小説 川崎サイト

 

雑木林の中の雑念


 静かに時だけが過ぎてゆく。全てが緩やかで、まるで止まっているよう。
 そういう瞬間もあるだろうが、日常の暮らし、一日の生活などを見ていると、目まぐるしく変わっている。動いているためだ。用事もあるため。
 じっと突っ立っておれば、時も静かに流れようが。
 日々、穏やかな流れの中。これも本人の動きが少ないのだろう。
 草加はそんなことを思いながら、雑木林の中で、突っ立っている。だが、じっと立ったままの姿勢も長くは続かない。立っているのだが両足にかけていた体重を片足に傾けたりする。決して片足だけで立っているわけではないが、つまり「きをつけけ。やすめ」の姿勢。そういうのを中学校の時、教えられたのだろう。これは兵隊さんの立ち振る舞いかもしれない。

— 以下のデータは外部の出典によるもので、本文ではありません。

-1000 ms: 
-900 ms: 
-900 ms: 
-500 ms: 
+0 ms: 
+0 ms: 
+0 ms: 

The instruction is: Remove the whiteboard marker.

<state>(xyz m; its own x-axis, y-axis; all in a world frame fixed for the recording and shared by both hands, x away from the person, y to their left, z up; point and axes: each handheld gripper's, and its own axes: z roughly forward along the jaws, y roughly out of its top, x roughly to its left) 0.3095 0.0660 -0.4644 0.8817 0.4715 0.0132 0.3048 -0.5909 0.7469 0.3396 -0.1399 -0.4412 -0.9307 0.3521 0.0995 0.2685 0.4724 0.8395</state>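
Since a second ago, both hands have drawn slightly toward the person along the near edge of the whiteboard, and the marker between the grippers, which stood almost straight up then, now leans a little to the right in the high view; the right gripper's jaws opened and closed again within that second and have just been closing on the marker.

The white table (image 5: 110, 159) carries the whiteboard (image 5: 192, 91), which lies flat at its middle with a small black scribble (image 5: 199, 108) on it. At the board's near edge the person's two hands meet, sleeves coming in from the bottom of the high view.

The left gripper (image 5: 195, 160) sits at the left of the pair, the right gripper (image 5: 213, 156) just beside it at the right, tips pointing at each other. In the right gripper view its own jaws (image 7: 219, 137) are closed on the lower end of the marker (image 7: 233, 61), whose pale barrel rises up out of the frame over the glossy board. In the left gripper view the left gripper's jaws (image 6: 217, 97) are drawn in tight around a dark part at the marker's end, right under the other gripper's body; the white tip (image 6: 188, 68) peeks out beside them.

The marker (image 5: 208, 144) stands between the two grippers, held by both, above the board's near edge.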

 そして、同じところを見ているが、見飽きてくるし、風で一葉が揺れると、そこを見てしまう。
 それで、何を見るのでもなく、全体を見たり、何処にもピントが合わないように目玉を調節したりする。
 これは、ぼんやりとしているとき、たまにある。ああ、その状態になっているなと気付き、すっとピントを合わせる。

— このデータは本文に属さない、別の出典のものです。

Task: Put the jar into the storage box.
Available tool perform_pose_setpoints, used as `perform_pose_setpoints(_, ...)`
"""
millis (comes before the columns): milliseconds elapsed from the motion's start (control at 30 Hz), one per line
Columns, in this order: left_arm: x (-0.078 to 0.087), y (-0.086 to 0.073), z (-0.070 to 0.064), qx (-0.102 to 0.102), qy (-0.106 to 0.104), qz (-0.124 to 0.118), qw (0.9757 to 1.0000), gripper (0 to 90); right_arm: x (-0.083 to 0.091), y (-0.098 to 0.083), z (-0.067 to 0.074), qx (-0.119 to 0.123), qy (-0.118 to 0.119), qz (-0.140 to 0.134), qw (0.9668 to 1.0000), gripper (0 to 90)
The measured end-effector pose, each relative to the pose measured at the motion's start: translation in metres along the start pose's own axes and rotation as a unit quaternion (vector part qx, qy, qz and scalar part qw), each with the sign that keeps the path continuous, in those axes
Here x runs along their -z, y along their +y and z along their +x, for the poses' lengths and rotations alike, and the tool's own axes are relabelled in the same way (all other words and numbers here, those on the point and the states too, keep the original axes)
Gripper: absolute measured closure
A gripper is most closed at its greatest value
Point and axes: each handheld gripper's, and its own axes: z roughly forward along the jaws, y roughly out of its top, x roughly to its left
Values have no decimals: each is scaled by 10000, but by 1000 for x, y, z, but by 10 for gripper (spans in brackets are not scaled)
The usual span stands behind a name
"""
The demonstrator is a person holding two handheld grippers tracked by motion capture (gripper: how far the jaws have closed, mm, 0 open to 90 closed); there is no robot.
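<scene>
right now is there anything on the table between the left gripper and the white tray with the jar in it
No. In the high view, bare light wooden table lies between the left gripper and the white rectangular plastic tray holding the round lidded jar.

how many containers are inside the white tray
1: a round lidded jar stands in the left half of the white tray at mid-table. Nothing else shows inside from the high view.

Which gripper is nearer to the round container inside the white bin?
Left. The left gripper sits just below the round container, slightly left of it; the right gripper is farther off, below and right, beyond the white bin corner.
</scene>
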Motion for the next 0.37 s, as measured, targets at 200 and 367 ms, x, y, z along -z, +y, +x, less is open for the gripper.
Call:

 二本足だと立ち止まっているより、しゃがんでいる方が安定する。腰を落とした方が。
 また、立ち続けるよりも、歩いている方が楽。これが二本足の使い方だろうか。
 草加は一寸した散歩、息抜き。特に考え事をするために出たのではない。静かな時を過ごそうと考えた。
 それで雑木林の中にいるのだが、どうも居心地が良くない。これが夏場なら蚊に刺されるだろ。それに葉を落とした木が多く、枝だけになっている。
 当然年中、葉を付けている木もあるが、古い葉は順番に落ちていくのだろう。その葉が下に落ちている。
 下草や灌木も多く、小道から逸れると、地肌が分からないほど生い茂っている。こんなところに半ズボンでは入れない。
 この雑木林の世界。ここはゆるとした変化しかないかもしれない。木が急に動き出したりしない。幹のコブが顔に変わり、枝が腕に変わる。子供の頃、外国のアニメで見た記憶だろう。そんなことが実際に起これば大騒ぎになるどころか、人類は世界観を変えなければならない。
 しかし、木が歩き出すのはいいが、足は何処にある。これは根だろう。根ごと動くのだ。まさに根こそぎ。
 だが、地面に張り付くための根なので、歩行には向いていない。それに幅を取る。
 静かに時だけが流れる。そういうのを草加は雑木林の中で期待していたのだが、雑念が流れまくった。